-- GIVEN INFORMATION --
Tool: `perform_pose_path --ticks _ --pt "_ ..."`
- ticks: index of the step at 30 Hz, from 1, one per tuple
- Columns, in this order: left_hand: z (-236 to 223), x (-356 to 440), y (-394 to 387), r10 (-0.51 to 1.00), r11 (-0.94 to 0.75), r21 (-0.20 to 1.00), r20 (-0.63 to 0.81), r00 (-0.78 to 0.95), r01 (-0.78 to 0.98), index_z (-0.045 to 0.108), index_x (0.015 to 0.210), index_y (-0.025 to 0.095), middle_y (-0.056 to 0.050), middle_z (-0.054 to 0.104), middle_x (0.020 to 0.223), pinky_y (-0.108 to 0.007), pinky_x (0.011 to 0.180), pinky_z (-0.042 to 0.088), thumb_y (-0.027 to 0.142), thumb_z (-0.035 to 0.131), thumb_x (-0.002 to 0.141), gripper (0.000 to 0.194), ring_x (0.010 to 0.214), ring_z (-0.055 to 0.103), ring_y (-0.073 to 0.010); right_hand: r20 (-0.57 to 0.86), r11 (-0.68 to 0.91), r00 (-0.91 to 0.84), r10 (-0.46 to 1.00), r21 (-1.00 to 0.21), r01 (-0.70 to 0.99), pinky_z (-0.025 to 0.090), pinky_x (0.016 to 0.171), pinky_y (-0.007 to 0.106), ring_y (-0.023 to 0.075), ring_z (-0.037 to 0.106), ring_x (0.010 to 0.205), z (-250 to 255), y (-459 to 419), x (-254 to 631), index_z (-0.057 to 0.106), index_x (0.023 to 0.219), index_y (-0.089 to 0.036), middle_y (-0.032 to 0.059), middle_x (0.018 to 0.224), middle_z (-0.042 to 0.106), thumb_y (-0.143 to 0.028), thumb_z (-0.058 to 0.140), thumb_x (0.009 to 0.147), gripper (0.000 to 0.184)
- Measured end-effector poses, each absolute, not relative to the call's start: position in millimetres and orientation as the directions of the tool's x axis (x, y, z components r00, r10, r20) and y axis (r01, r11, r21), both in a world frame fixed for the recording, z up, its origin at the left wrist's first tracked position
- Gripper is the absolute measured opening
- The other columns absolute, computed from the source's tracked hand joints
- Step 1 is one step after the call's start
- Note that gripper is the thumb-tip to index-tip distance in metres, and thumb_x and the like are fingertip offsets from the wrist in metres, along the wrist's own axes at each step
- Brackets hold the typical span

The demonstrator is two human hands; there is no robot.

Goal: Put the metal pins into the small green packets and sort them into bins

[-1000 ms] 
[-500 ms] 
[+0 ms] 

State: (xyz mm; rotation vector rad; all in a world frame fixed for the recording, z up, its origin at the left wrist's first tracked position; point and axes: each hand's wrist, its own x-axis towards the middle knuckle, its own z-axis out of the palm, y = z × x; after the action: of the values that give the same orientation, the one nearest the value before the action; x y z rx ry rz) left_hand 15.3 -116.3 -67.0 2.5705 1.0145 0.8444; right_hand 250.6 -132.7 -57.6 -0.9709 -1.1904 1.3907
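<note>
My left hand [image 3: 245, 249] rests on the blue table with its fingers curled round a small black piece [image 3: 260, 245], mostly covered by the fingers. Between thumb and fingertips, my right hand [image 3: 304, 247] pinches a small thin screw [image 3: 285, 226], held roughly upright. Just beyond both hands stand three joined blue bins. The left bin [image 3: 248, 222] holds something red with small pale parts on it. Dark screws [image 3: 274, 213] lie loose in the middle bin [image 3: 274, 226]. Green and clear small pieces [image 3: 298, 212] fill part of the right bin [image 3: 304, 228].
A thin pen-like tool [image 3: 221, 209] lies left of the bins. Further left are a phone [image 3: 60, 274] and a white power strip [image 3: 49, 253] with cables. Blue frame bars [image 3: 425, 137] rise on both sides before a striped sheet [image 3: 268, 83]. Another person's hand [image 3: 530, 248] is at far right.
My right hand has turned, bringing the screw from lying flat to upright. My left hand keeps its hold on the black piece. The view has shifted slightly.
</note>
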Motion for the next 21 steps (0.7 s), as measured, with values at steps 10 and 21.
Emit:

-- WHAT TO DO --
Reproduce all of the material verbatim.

-- THE ANSWER --
Tool: `perform_pose_path --ticks _ --pt "_ ..."`
- ticks: index of the step at 30 Hz, from 1, one per tuple
- Columns, in this order: left_hand: z (-236 to 223), x (-356 to 440), y (-394 to 387), r10 (-0.51 to 1.00), r11 (-0.94 to 0.75), r21 (-0.20 to 1.00), r20 (-0.63 to 0.81), r00 (-0.78 to 0.95), r01 (-0.78 to 0.98), index_z (-0.045 to 0.108), index_x (0.015 to 0.210), index_y (-0.025 to 0.095), middle_y (-0.056 to 0.050), middle_z (-0.054 to 0.104), middle_x (0.020 to 0.223), pinky_y (-0.108 to 0.007), pinky_x (0.011 to 0.180), pinky_z (-0.042 to 0.088), thumb_y (-0.027 to 0.142), thumb_z (-0.035 to 0.131), thumb_x (-0.002 to 0.141), gripper (0.000 to 0.194), ring_x (0.010 to 0.214), ring_z (-0.055 to 0.103), ring_y (-0.073 to 0.010); right_hand: r20 (-0.57 to 0.86), r11 (-0.68 to 0.91), r00 (-0.91 to 0.84), r10 (-0.46 to 1.00), r21 (-1.00 to 0.21), r01 (-0.70 to 0.99), pinky_z (-0.025 to 0.090), pinky_x (0.016 to 0.171), pinky_y (-0.007 to 0.106), ring_y (-0.023 to 0.075), ring_z (-0.037 to 0.106), ring_x (0.010 to 0.205), z (-250 to 255), y (-459 to 419), x (-254 to 631), index_z (-0.057 to 0.106), index_x (0.023 to 0.219), index_y (-0.089 to 0.036), middle_y (-0.032 to 0.059), middle_x (0.018 to 0.224), middle_z (-0.042 to 0.106), thumb_y (-0.143 to 0.028), thumb_z (-0.058 to 0.140), thumb_x (0.009 to 0.147), gripper (0.000 to 0.184)
- Measured end-effector poses, each absolute, not relative to the call's start: position in millimetres and orientation as the directions of the tool's x axis (x, y, z components r00, r10, r20) and y axis (r01, r11, r21), both in a world frame fixed for the recording, z up, its origin at the left wrist's first tracked position
- Gripper is the absolute measured opening
- The other columns absolute, computed from the source's tracked hand joints
- Step 1 is one step after the call's start
- Note that gripper is the thumb-tip to index-tip distance in metres, and thumb_x and the like are fingertip offsets from the wrist in metres, along the wrist's own axes at each step
- Brackets hold the typical span

The demonstrator is two human hands; there is no robot.

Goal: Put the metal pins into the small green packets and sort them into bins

[-1000 ms] 
[-500 ms] 
[+0 ms] 

State: (xyz mm; rotation vector rad; all in a world frame fixed for the recording, z up, its origin at the left wrist's first tracked position; point and axes: each hand's wrist, its own x-axis towards the middle knuckle, its own z-axis out of the palm, y = z × x; after the action: of the values that give the same orientation, the one nearest the value before the action; x y z rx ry rz) left_hand 15.3 -116.3 -67.0 2.5705 1.0145 0.8444; right_hand 250.6 -132.7 -57.6 -0.9709 -1.1904 1.3907
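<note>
My left hand [image 3: 245, 249] rests on the blue table with its fingers curled round a small black piece [image 3: 260, 245], mostly covered by the fingers. Between thumb and fingertips, my right hand [image 3: 304, 247] pinches a small thin screw [image 3: 285, 226], held roughly upright. Just beyond both hands stand three joined blue bins. The left bin [image 3: 248, 222] holds something red with small pale parts on it. Dark screws [image 3: 274, 213] lie loose in the middle bin [image 3: 274, 226]. Green and clear small pieces [image 3: 298, 212] fill part of the right bin [image 3: 304, 228].
A thin pen-like tool [image 3: 221, 209] lies left of the bins. Further left are a phone [image 3: 60, 274] and a white power strip [image 3: 49, 253] with cables. Blue frame bars [image 3: 425, 137] rise on both sides before a striped sheet [image 3: 268, 83]. Another person's hand [image 3: 530, 248] is at far right.
My right hand has turned, bringing the screw from lying flat to upright. My left hand keeps its hold on the black piece. The view has shifted slightly.
</note>
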Motion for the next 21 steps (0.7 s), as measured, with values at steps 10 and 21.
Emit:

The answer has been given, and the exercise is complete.